How Things Work: Search engines
Every day, millions of individuals and organizations worldwide browse the Internet to carry out all sorts of research and analyses.
One of the great features of researching online is the vast amount of information available to the users. From recipes to TV listings to items for sale, virtually anything can be found in the vast realm of the Internet. However, without knowing the URL, finding what you need may prove to be rather cumbersome. This is where search engines come in.
Search engines are interesting pieces of technology, as they are radically different from regular websites.
Instead of storing the information by itself, a search engine categorizes information by words, linking websites that relate to these words. This technology is improved every year, allowing the big search engine names such as Google, Yahoo, and MSN to be able to pull up hundreds of millions of web pages in just a fraction of a second.

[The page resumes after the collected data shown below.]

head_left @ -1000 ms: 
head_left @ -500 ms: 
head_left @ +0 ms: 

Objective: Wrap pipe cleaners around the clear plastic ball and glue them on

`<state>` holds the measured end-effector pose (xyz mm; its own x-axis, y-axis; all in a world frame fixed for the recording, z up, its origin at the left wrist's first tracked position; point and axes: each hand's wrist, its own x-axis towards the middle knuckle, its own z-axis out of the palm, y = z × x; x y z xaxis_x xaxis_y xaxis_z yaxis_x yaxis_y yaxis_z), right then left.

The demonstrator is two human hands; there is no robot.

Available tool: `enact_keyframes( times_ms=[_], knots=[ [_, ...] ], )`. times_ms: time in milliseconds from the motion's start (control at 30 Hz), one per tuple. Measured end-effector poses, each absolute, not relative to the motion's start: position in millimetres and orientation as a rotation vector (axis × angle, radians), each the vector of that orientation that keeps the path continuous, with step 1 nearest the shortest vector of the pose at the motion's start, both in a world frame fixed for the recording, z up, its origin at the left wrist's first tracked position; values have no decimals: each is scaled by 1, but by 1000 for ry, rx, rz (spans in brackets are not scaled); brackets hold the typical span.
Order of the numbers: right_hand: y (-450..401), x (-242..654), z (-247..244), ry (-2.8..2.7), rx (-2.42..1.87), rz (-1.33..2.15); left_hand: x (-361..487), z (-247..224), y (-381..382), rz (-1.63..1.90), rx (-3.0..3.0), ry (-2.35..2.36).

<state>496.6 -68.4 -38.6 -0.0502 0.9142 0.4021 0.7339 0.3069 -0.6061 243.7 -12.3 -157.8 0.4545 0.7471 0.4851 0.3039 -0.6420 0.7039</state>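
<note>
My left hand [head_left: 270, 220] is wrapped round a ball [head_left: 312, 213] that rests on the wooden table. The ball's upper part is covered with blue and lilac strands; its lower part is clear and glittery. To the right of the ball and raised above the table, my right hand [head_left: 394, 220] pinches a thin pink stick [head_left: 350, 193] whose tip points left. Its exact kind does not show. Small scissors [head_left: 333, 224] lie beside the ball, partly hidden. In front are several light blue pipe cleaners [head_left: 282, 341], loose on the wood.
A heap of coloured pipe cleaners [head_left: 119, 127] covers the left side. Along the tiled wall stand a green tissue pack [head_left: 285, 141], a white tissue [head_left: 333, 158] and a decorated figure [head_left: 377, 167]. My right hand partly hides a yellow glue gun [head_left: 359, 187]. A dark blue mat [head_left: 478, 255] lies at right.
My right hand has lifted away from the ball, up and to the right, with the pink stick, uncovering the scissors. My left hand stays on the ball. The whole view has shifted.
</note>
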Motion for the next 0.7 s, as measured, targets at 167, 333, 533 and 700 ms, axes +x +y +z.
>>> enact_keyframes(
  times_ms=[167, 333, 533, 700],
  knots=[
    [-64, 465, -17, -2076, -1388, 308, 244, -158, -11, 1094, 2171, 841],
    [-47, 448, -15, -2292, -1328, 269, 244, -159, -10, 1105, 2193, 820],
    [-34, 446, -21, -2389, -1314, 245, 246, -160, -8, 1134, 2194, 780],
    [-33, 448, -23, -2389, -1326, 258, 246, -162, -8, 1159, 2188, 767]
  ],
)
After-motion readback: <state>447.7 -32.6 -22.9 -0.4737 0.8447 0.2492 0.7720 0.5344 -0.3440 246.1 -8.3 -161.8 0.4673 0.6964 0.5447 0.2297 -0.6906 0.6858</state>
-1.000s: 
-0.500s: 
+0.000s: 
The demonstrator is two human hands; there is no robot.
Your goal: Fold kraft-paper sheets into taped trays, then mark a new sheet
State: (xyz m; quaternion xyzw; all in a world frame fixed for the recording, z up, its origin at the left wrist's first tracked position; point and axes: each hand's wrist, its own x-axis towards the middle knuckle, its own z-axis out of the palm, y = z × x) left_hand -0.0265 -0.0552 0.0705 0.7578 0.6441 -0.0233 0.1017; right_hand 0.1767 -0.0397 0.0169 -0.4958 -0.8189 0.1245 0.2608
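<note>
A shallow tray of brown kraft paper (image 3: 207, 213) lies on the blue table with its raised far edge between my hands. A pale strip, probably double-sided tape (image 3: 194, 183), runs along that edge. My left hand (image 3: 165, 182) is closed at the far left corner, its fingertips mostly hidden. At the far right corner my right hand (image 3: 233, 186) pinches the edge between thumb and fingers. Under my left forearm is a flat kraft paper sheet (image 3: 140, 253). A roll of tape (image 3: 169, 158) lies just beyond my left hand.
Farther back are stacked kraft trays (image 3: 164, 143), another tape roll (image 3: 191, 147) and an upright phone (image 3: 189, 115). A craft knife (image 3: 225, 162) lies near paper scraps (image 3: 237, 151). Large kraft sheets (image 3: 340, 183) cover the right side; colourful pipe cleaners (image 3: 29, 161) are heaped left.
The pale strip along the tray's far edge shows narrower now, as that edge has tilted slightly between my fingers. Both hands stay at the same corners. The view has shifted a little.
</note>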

A search engine collects large amounts of data through a multi-faceted technology called web crawling. Web crawling involves an automated piece of software known as the spider. The spider goes to the root of a site and indexes keywords, images, or phrases that it collects by crawling through the site itself, then creates a link that the engine can use to relay the site address to the user when they search.
This is a very simplified reflection upon how this software works, as it is incredibly complicated and often involves several different approaches.
Two ways that companies use spiders can be seen with the Google and AltaVista search engines. Google, when using a spider to find information, looks at the source page of the specific website. This allows Google to not only extract information off of the site, but also to store this site for the use of their users.
AltaVista uses a much more generic approach of simply scanning all of the words on a given site and indexing them as fast as possible and as appropriately.
To “index” is to take the information gathered off of a website (generally through the spider) and store it so that when the user searches the data it can be accessed efficiently. This is probably the most important part of the process, simply because the speed in which the user can pull data out of the server that stores it is rather quick.
Generally, when a site is indexed, the spider picks out some of the main words or phrases of a given website and places them first on the priority list, making them more likely to be found when users search for specific items.
For example, if a spider is indexing a website that gives instructions on making a “delicious pumpkin pie,” it is more likely that the phrase “pumpkin pie” will show up, rather than “delicious” or “sugar.”
During this part of the process a search engine looks inside the code of the website itself for items called meta tags. These allow web developers to add keywords to their websites that search engines will pick up.
This speeds up the indexing process and makes it more efficient, as the authors of the website are more likely to put relevant keywords in the meta tags to attract users to the site through the search engines.
Also, the meta tags make it easier for the search engine to identify which definition of a specific word is being looked up, depending on the contexts of the various web pages. This is especially helpful when a particular word has more than one meaning, and thus, allows the search engine to provide more accurate results.
The last and most obvious step in the process is that of the searching itself. When you prompt the engine, or ask for something specific and hit “search,” the engine will quickly pull the information out of its index by looking at the keywords given by the user and relating it to the keywords located in the index.
Generally, a search engine is only as good as the relevance of the results generated by said search. In terms of the “pumpkin pie” analogy, if the user were to search for the words “pumpkin” and “pie,” the search engine would begin to retrieve information on how to bake apple and cherry pies, in addition to pumpkin pie. However, before the results go to the user, the search engine filters out the search results so that only the pumpkin-related pages remained.
Search engines are powerful instruments of technology, and through their web crawling, indexing, and searching they allow users to get any information they want in a very fast manner.
Some of the biggest companies in the world began and are still primarily search engine companies, simply due to the amount of revenue they can generate by putting ads on their website with the amount of people that visit them. They are a main focal point on how information is exchanged on the Internet, not to mention one of its most popular features.